Saturday, 01 April 2000


    What makes a good leader? Why do some CEOs not succeed at their job even though they are highly intelligent and skilled? Daniel Goleman (above) says an emerging school of behavioural thought believes the key ingredient for high performing executives is not IQ or technical aptitude, but EI - emotional intelligence.

    The term emotional intelligence has been used in academic circles since the late 1980s, but it took American psychologist and journalist, Dr Daniel Goleman, to release his best-selling book Emotional Intelligence (Bantam, 1995) for the concept to capture the public's imagination. Goleman, a former Harvard graduate and behavioural science contributor to the New York Times, has since written a second book, Working with Emotional Intelligence (Bantam 1998) in which he argues that workplace competencies based on emotional intelligence play a far greater role in high performance than do intellect and technical skills. Moreover, Goleman claims that individuals and companies both benefit from cultivating these capabilities. Drawing on research from some 500 leading businesses, he concludes that emotional intelligence is twice as important as IQ plus technical skill combined. When IQ scores are correlated with how well people perform in their careers, the highest estimate of how much difference IQ accounts for is 25 per cent. By contrast, says Goleman, emotional intelligence accounts for more than 85 per cent of star performance.

    What EI is Interest in emotional intelligence in the workplace has grown dramatically in recent years, particularly in America where EI has spawned a movement in schools, home and the community as well as the corporate environment. A similar level of enthusiasm is evident in Europe and interest is increasing rapidly in Australia, New Zealand and Asia. But what do psychologists really mean by emotional intelligence? Is it just another term for so-called people skills and, if so, why all the hype? Some psychologists describe emotional intelligence as street smarts of sorts. Goleman defines it as "the capacity for recognising our feelings and those of others, for motivating ourselves, and managing emotions in us and in our relationships". These are soft skills, but he insists there are hard consequences if they are ignored in the corporate world. To illustrate his point, he cites the example of global consumer products firm that was not assessing emotional competence as part of its recruitment process. Within two years of hiring, some 50 per cent of all division heads left the firm after initial search costs of $4 million. When the firm started assessing potential candidates for emotional intelligence, only 6 per cent of the division heads left within two years.

    Why emotions are different While such general attributes, as maturity, commonsense and people skills have long been associated with effective managers and employees, Goleman claims to be among the first to draw on recent scientific research to link emotional intelligence to high performance. He says that while cognitive and technical skills evolve from only one area of the brain - the neocortex - emotional intelligence involves an integration of several areas of the brain including the higher thinking centres. "The thinking brain, which regulates technical skill and cognitive ability, can operate without involving emotions," he says. In other words, emotionally intelligent behaviour requires all the brain power used for intellect plus more. Our thinking and feeling need to be integrated.

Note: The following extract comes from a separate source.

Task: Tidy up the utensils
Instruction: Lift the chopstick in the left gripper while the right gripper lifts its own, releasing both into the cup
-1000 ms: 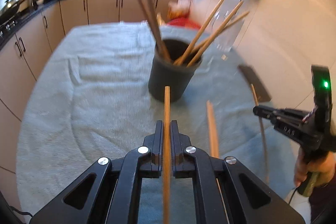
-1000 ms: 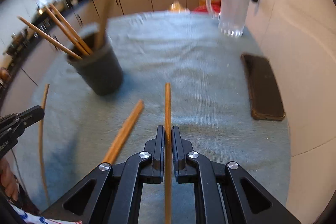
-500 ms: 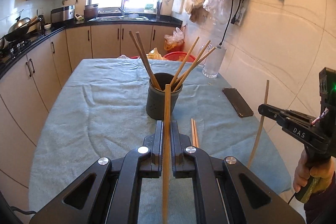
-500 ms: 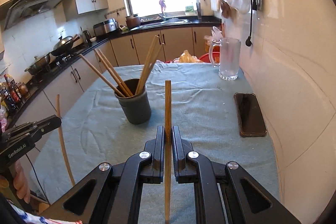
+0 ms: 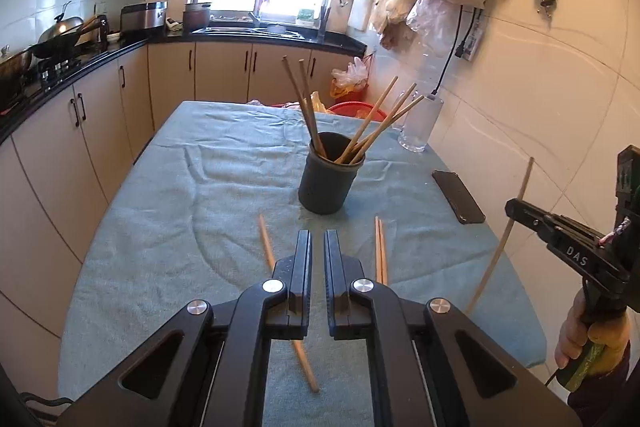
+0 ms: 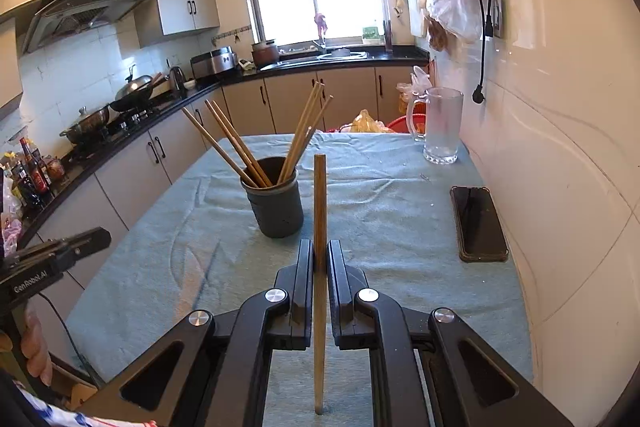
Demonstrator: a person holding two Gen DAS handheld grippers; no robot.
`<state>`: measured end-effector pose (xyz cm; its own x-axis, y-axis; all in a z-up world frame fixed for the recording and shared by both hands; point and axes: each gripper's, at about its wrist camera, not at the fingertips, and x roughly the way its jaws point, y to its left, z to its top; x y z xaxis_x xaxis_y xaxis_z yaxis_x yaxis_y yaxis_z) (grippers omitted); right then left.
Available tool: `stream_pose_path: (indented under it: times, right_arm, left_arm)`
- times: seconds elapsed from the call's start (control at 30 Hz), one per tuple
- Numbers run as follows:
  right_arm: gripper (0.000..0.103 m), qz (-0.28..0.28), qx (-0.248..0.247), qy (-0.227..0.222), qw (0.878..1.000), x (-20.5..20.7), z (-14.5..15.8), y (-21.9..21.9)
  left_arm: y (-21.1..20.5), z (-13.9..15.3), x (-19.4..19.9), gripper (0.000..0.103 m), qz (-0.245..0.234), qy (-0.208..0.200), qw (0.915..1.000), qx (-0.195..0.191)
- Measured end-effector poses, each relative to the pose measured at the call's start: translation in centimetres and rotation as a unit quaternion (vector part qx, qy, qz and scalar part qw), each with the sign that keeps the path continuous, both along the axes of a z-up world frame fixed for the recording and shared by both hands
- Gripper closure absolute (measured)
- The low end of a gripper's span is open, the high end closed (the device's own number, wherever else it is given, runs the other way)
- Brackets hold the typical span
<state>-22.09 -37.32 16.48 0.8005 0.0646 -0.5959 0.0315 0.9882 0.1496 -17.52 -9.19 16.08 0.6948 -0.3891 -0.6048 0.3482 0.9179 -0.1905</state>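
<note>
A dark grey holder (image 5: 326, 187) (image 6: 278, 207) with several wooden chopsticks stands mid-table on the teal cloth (image 5: 168, 219). My left gripper (image 5: 317, 233) (image 6: 104, 237) hovers in front of it, jaws shut with nothing between them. A blurred chopstick (image 5: 266, 243) slants loose under its fingers. Two more chopsticks (image 5: 379, 247) lie side by side on the cloth. My right gripper (image 6: 320, 243) (image 5: 516, 207) is shut on one chopstick (image 6: 320, 203) (image 5: 506, 239), held upright above the table's near right side.
A black phone (image 6: 478, 223) (image 5: 458, 197) lies near the table's right edge, by the tiled wall. A glass mug (image 6: 442, 125) (image 5: 416, 125) stands at the far right corner. Cabinets and a stove counter run along the left. A hand (image 5: 588, 339) holds the right gripper.
Both grippers have lifted and drawn back from the holder. The chopstick gripped by the left gripper has left its jaws and is now loose below them. The right still holds its chopstick.
</note>
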Motion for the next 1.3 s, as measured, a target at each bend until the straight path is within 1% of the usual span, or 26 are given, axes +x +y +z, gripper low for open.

    "When you are facing a decision, the sense of right or wrong is as important as any other data you might bring to the table," he says. "If it feels right it probably is . . . feelings are fact". Who needs it? It is generally recognised that managers and leaders need high emotional intelligence because they represent the organisation to the public and they interact with the highest number of people within and outside the organisation. Moreover, they set the tone for employee behaviour and morale.

    In a recent paper in the Harvard Business Review titled What Makes a Leader, Goleman argues there are certain competencies within the emotional intelligence framework that are particularly desirable at the corporate executive level. These include self-awareness, self-management including being able to handle our emotions and keep our impulses under control (Bill Clinton take note) achievement drive and empathy. This last competency is considered essential for leaders who operate in today's diversifying and global marketplace. "Cross-cultural dialogue can easily lead to miscues and misunderstandings," says Goleman. "Empathy is an antidote. People who have it are attuned to subtleties in body language, they hear the message beneath the words being spoken." Increasing emphasis on matrix structures and cross-functional teams is another reason why empathy is so important. "A team leader must be able to sense and understand the viewpoints of everyone around the table," he says. There is not a single recipe for success in a leadership role. Nor is cloning the means to attaining an emotionally intelligent organisation. Rather, highly effective leaders can demonstrate quite different competency profiles. What is clear, however, is that successful leaders possess a balance across the four key components: self-awareness, self-management, social awareness and social skills.

    Teaching EI

    Are people born with certain levels of emotional intelligence or do they acquire these personal qualities as a result of life's experiences? Goleman claims research and practice clearly demonstrate that emotional intelligence (unlike IQ) can be learned; but not through a how-to-manual or a brief seminar. Nor does he recommend a twist on the popular white-water rafting experience or the executive pow wow in a remote mountain retreat. "Developing an individual's emotional intelligence (or that of an organisation) requires a different sort of approach," says Goleman who argues that such one-off programs are a waste of money. "American companies are wasting between six and 15 billion dollars a year on development programs in this area which simply do not work. They have no transfer of learning to on-the-job performance." Goleman recommends an emphasis on multi-level development and coaching initiatives, rather than one-off workplace programs. The aim is to produce sustained improvements in performance and create an emotionally intelligent organisation. In particular, a business that is more collaborative and cohesive than its competitors.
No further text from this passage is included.